▶ _Problem to work on_: All of the data, except its images, should be set down exactly as it appears.

▶ _Recorded information_:
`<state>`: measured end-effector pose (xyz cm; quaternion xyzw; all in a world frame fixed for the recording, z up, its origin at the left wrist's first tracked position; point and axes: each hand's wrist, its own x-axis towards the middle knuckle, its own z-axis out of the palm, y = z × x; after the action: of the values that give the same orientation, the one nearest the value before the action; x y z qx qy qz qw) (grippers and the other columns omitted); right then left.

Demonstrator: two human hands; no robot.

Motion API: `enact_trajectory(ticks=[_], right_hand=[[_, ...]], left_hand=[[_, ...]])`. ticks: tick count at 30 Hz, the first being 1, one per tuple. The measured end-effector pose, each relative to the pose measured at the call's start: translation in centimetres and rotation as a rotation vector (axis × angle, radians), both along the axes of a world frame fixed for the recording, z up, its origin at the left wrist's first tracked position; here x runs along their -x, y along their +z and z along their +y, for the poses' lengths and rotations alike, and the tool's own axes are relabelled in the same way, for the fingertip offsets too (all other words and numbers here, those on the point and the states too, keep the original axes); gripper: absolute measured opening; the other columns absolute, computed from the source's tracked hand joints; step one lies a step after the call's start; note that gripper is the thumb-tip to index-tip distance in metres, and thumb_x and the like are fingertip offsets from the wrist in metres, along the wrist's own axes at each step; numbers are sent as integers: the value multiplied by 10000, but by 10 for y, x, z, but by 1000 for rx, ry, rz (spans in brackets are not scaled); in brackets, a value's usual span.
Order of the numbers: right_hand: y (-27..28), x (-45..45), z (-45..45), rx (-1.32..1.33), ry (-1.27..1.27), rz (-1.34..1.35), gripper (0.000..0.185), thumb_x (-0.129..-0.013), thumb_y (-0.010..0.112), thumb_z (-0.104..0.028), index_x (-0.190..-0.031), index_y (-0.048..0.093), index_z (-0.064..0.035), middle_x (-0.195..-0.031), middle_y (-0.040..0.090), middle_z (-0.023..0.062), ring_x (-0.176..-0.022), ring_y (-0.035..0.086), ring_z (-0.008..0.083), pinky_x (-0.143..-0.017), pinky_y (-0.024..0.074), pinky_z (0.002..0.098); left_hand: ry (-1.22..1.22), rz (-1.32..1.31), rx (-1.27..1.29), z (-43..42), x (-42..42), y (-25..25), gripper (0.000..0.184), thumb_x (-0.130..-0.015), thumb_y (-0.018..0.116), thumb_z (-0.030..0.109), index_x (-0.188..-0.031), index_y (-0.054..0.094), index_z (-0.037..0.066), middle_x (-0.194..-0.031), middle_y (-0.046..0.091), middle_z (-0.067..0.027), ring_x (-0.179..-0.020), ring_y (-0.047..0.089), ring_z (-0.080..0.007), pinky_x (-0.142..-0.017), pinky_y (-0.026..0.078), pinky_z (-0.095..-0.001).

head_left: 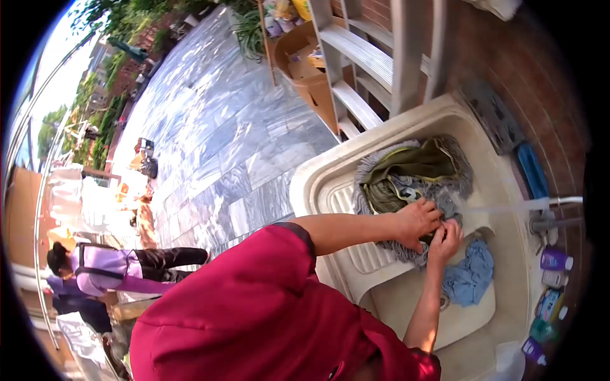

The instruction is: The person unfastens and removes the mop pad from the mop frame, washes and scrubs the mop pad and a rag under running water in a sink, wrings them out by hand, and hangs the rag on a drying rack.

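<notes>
Left hand and right hand, fingers curled, grip the shaggy grey fabric beneath olive-green cloth, at twelve o'clock in the cream sink, where the two-o'clock water stream, deflected by raised folds, could splash outward.

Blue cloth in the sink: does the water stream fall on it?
No, the water stream reaches the shaggy grey cloth, and the blue cloth lies apart from it.
</notes>
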<state>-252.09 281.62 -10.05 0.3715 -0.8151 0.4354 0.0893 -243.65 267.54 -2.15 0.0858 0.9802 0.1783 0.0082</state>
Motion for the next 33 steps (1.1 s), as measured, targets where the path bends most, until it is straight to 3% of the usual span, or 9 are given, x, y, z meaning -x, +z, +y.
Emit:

▶ _Response for this exercise_:
`<state>`: measured end-effector pose (xyz cm; quaternion xyzw; all in a world frame fixed for the recording, z up, its origin at the left wrist's first tracked position; point and axes: each hand's wrist, its own x-axis towards the middle knuckle, its own z-axis out of the palm, y = z × x; after the action: of the values that give the same orientation, the one nearest the value before the action; x y z qx qy qz qw) (grippers and the other columns omitted); right then left.

Demonstrator: two human hands; no robot.

Motion API: `enact_trajectory(ticks=[_], right_hand=[[_, ...]], left_hand=[[_, ...]])`. ticks: tick count at 30 Hz, the first being 1, one per tuple. The measured end-effector pose, each relative to the pose measured at the call's start: translation in centimetres and rotation as a rotation vector (axis × angle, radians), both along the axes of a world frame fixed for the recording, z up, its origin at the left wrist's first tracked position; here x runs along their -x, y along their +z and z along their +y, for the poses' lengths and rotations alike, and the tool's own axes are relabelled in the same way, for the fingertip offsets too (all other words and numbers here, those on the point and the states too, keep the original axes); gripper: absolute measured opening; the other columns absolute, computed from the source's tracked hand joints; step one lies a step after the call's start; note that gripper is the thumb-tip to index-tip distance in metres, and thumb_x and the like are fingertip offsets from the wrist in metres, along the wrist's own axes at each step; numbers are sent as integers: the value multiplied by 10000, but by 10 for y, x, z, but by 1000 for rx, ry, rz (spans in brackets are not scaled); in brackets, a value's usual span.
Order of the numbers: right_hand: y (-27..28), x (-45..45), z (-45..45), rx (-1.32..1.33), ry (-1.27..1.27), rz (-1.34..1.35), gripper (0.000..0.185), thumb_x (-0.129..-0.013), thumb_y (-0.010..0.112), thumb_z (-0.104..0.028), index_x (-0.190..-0.031), index_y (-0.048..0.093), index_z (-0.064..0.035), middle_x (-0.195..-0.031), middle_y (-0.040..0.090), middle_z (-0.023..0.062), ring_x (-0.176..-0.022), ring_y (-0.035..0.086), ring_z (-0.008..0.083), pinky_x (-0.143..-0.017), pinky_y (-0.024..0.074), pinky_z (0.002..0.098); left_hand: ry (-1.22..1.22), rz (-1.32..1.31), rx (-1.27..1.29), z (-43..42), x (-42..42), y (-25..25), gripper (0.000..0.184), thumb_x (-0.130..-0.015), thumb_y (-0.018..0.116), thumb_z (-0.030..0.109), index_x (-0.188..-0.031), index_y (-0.054..0.094), index_z (-0.037..0.066), middle_x (-0.194..-0.031), middle_y (-0.046..0.091), middle_z (-0.067..0.027), ring_x (-0.179..-0.020), ring_y (-0.047..0.089), ring_z (-0.080..0.007), pinky_x (-0.142..-0.017), pinky_y (-0.026..0.078), pinky_z (-0.095..-0.001).

head_left: 

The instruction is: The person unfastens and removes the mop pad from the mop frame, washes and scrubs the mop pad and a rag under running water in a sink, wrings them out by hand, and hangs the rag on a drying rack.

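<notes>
Left hand and right hand, fingers curled, grip the shaggy grey fabric beneath olive-green cloth, at twelve o'clock in the cream sink, where the two-o'clock water stream, deflected by raised folds, could splash outward.

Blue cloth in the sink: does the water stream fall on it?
No, the water stream reaches the shaggy grey cloth, and the blue cloth lies apart from it.
</notes>
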<state>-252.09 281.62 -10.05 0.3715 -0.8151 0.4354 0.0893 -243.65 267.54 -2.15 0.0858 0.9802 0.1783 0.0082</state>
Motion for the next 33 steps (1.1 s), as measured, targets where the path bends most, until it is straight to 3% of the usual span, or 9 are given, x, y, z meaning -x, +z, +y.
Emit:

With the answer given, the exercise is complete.